= Trump International, Vietnam =

Proposed golf and residential development

The Trump International Hung Yen is a planned golf and residential development in Vietnam in partnership between The Trump Organization, IDG (independent from IDG Capital), and Kinh Bac City Development Holding Corporation (KBC) which is chaired by Đặng Thành Tâm. The Trump-branded project is one of 23 to be developed outside the United States during the second Trump presidency.
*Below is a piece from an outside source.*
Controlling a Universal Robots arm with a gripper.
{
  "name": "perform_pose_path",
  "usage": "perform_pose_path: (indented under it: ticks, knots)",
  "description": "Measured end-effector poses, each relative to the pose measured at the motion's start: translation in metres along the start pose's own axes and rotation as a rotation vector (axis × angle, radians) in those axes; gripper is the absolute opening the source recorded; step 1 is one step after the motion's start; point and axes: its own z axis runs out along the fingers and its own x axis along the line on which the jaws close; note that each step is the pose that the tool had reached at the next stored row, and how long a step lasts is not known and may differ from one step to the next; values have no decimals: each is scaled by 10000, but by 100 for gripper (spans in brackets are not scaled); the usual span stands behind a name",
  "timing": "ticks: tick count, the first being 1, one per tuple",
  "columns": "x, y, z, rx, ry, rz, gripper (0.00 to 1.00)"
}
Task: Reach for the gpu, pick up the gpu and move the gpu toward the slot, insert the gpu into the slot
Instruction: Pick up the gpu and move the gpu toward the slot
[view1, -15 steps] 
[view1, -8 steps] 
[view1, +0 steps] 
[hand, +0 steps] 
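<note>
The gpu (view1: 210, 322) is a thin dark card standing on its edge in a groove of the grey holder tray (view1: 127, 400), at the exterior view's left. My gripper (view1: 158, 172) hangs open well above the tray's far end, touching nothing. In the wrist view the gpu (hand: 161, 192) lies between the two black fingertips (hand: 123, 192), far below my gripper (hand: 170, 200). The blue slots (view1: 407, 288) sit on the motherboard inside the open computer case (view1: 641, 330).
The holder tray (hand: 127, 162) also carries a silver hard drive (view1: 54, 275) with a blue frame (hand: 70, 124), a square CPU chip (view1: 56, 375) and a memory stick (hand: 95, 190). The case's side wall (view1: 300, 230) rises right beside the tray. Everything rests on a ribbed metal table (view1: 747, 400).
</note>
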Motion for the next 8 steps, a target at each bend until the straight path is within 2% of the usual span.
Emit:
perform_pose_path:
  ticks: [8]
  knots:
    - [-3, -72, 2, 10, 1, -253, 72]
The project, if completed, "would be one of the biggest in the Trump Organization’s portfolio (...) covering an area as big as Newark Liberty International Airport".

==History==
For the development, similarly to other Trump-branded projects, "the Trump Organization picked local partners with limited experience or checkered histories to develop the sites". While KBC has been a "FDI magnet, hosting global giants like Foxconn, Luxshare, Goertek (Apple partners), and LG across its industrial parks", its hotel projects have a history of not been developed and the project's head Charles Boyd-Bowman has "no apparent experience in managing hotel projects" and "was once accused of corporate tax fraud in the U.K." although the case was dropped.
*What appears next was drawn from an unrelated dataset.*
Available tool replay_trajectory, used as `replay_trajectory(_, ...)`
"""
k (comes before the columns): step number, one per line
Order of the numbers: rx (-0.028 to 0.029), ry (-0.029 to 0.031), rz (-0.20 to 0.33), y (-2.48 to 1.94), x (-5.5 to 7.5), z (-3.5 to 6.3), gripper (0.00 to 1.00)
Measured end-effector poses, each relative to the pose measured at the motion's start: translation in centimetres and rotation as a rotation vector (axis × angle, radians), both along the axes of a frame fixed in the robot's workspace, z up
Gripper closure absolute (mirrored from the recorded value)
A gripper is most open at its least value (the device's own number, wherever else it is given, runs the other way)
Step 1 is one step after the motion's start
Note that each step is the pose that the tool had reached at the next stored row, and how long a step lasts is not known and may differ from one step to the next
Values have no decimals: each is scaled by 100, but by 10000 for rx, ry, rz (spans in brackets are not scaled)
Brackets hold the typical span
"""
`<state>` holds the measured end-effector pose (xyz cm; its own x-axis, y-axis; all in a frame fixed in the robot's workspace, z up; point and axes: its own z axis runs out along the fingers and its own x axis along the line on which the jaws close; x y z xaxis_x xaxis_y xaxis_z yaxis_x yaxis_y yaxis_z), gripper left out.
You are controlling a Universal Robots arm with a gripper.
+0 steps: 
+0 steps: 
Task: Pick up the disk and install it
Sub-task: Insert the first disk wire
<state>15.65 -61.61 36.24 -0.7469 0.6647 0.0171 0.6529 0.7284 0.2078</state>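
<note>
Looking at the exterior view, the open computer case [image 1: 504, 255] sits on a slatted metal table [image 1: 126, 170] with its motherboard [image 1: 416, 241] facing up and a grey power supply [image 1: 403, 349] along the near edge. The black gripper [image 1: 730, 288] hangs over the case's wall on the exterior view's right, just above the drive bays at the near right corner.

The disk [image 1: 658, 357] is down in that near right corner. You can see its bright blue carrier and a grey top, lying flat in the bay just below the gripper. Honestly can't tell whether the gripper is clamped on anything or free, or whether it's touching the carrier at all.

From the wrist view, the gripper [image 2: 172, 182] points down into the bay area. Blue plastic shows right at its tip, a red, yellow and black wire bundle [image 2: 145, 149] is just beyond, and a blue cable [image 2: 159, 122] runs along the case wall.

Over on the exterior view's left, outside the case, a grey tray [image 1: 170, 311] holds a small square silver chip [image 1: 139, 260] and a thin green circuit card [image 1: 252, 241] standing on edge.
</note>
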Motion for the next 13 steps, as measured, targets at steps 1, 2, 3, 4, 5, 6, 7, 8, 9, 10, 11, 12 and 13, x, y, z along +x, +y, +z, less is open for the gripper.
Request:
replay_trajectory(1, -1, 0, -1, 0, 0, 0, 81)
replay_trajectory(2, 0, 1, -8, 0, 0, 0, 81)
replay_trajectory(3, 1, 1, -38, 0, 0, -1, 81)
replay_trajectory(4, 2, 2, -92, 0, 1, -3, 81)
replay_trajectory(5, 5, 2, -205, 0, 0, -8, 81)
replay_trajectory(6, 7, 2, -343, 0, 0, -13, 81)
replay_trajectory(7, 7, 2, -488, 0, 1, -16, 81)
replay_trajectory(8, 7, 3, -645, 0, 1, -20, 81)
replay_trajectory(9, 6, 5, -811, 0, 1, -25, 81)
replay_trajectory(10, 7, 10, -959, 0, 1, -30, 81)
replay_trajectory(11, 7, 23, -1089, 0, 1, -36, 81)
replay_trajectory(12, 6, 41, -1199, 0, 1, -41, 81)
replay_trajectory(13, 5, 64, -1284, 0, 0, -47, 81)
In May 2021, the project broke ground which was attended by Phạm Minh Chính and Eric Trump.

A letter reportedly "explicitly stated that the project required special support from the top ranks of the Vietnamese government because it was “receiving special attention from the Trump administration and President Donald Trump personally", with the project described as "unprecedented, illegal and unfair".

In November 2025, there was reportedly "little sign of activity on the land".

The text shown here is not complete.